The Varieties of Media Bias, Part 3
Giving the readers their say.
Don't ask for reader e-mail unless you want it. In bales.
In my two preceding pieces about media bias, I invited readers to hurl dead cats or bonbons at me. My first installment, an overview of media bias and its history, generated 150-plus e-mails. I got as many bonbons as dead cats, but dead cats make better reading. So here they are.
Dozens of readers on the left and right insist I shutter my series until I define left and right. Hans H. Coucheron-Aamot captures this point of view best, writing:
In the past, it was common to call anything you did not like "socialist," which then segued over to "liberal," though these terms are not at all related. ... Today, the "chattering classes" tend to use "conservative" as a catch-all term for anything they dislike and do not approve of.
John May essayed on this theme as well, criticizing me for "perpetuat[ing] the delusion that the political universe is bi-polar, with all the players (and policy positions) stationed somewhere between the 'left' and the 'right.' "
Snuggling up with this particular dead cat, I plead guilty on both counts, but I ask for the court's leniency. Just because there's no satisfying definition of right and left or conservative and liberal doesn't prevent critics from complaining about right and left "media bias." If we're going to talk about what the media critics are talking about, we have to accept their obviously limited and fuzzy definitions. Reader John May is further correct to describe the cleaving of all politics, no matter what the substance, into left and right as a kind of bias. It allows the speaker to "seemingly illuminate the essential character of parties around the world ('left-wing,' 'center-right,' 'far-right') without describing (or knowing) their programs," May writes.
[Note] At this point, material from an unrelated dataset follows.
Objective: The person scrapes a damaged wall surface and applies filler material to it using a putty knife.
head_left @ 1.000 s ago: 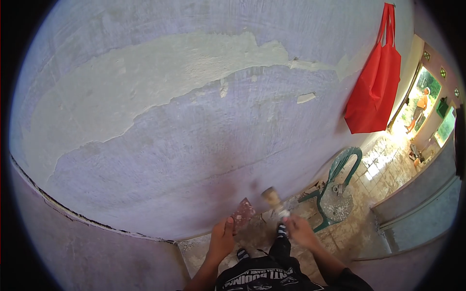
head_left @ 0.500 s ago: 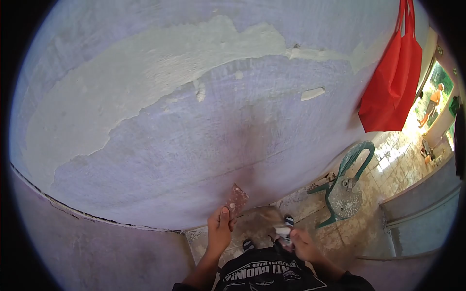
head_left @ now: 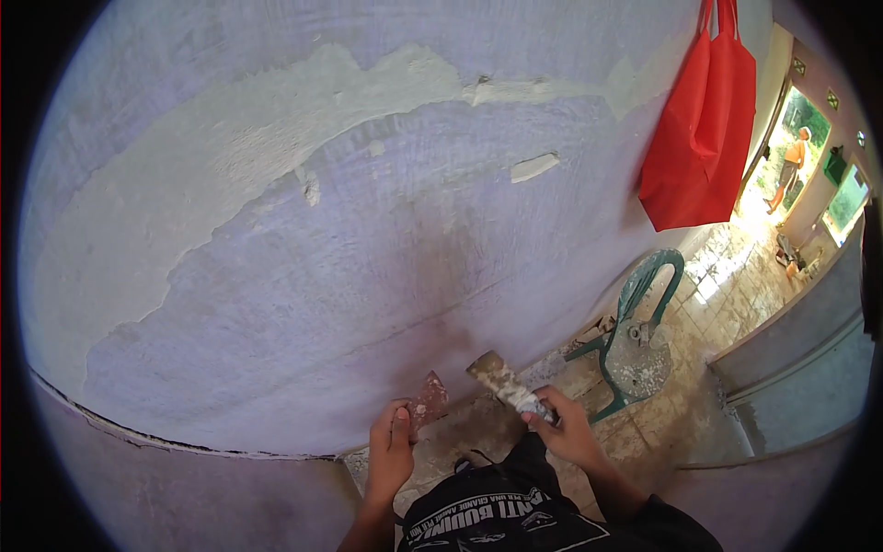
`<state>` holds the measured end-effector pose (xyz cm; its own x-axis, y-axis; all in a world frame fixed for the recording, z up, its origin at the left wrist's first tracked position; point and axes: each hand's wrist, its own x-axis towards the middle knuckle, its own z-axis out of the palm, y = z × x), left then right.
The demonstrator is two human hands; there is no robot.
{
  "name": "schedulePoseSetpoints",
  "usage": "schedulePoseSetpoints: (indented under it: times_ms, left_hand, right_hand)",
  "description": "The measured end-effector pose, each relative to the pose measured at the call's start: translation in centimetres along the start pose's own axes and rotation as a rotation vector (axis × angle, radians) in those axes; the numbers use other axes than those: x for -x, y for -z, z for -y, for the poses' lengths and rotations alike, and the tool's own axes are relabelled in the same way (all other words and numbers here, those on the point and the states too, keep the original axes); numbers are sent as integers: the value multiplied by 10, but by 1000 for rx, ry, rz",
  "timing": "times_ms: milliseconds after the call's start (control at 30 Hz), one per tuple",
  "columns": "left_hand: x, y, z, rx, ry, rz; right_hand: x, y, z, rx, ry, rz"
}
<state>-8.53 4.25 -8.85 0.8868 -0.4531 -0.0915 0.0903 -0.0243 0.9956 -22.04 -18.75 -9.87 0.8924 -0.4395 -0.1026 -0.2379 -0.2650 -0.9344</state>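
My left hand [head_left: 391,443] grips a flat reddish-brown plate [head_left: 429,403] spotted with white, thumb on its face. To the right of it, my right hand [head_left: 568,431] is closed round the handle of a putty knife [head_left: 509,386]; its broad blade, smeared with pale paste, points up and left. The two tools are apart and neither plainly touches the wall. Behind them rises a pale lilac wall [head_left: 303,276] with a rough whitish band of plaster [head_left: 267,138] across its upper part.
A red bag [head_left: 704,138] hangs on the wall at upper right. Below it stands a spattered green chair [head_left: 635,340] on the tiled floor [head_left: 685,405]. A grey-blue panel [head_left: 809,386] is at the right. Far off, a person [head_left: 793,166] is outside a doorway.
The view has shifted right. My right hand has risen, and the putty knife now shows clearly, its blade pointing up-left. My left hand still holds the plate.
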Motion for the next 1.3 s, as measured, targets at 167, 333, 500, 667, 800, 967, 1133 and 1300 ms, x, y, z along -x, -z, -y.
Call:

The sin of bifurcation is ameliorated, I believe, when the political shorthand doesn't distort the positions and programs described. If May doesn't find much difference between what most folks call left and right, my bet is that he's a Naderite, too.
Most political debates ultimately collapse into a "for" or "against" proposition, and that's no more binary than left and right. For better or worse, we're stuck with the terms "left" and "right," but I'm happy to adopt a new, better shorthand if one exists. Tom Burke explains how left and right critics talk past one another because they "focus on different aspects of media organization." He continues:
Left critiques often go to the structure of media ownership and imply that a whole set of concerns—about the effects of corporate concentration, big business influence over foreign policy, and business-created environmental hazards—are underreported because of the influence of owners and the corporate structure itself. Right critiques tend to zero in on the ideology of reporters and editors in elite media outlets and tend to focus on how coverage is pitched, rather than on "missing stories."
Many readers urge me to give the views of Noam Chomsky an airing. (One reader accuses me of excluding Chomsky because any discussion of his views would harm the interests of Slate's owner, Microsoft. We'll see about that!) Edward S. Herman and Noam Chomsky's Manufacturing Consent (1988) offers a "propaganda model" for understanding news media. In the Chomsky view, the media self-censors to placate and advance the interests of the state, corporations, and other powerful institutions. Chomsky says four sets of news "filters" are used in the production of the propaganda that masquerades as news: capitalist ownership, advertiser support, "flak" (the disciplining of errant voices), and "anti-communism" as the state religion. Arguing with Chomsky is a little like wrasslin' a blob of mercury. When you give him an example of press coverage that runs against the state or corporate interests, he'll respond that the mass media is not monolithic because the powerful interests don't agree on every score. He also believes the powerful interests will permit a mini-debate, but they'll stifle the volume of words that might harm the rich and powerful's interests.
I'm not persuaded by Chomsky's propaganda model. And, apparently, neither is the current leading media critic on the left, Eric Alterman. Alterman's new book, What Liberal Media?, makes no mention of the professor's work in its 322 pages. (The index does cite the work of "Edward R. Herman" on pages 48 and 49; I'm not sure if the "R" is a typo and meant to be "S.") The implausible Chomskyite comeback, I'm sure, is that Alterman's MSNBC part-time pay-masters—General Electric and Microsoft—forbid him from discussing such radical works. Chomsky's supporters won't take these words kindly, so I welcome additional correspondence from them.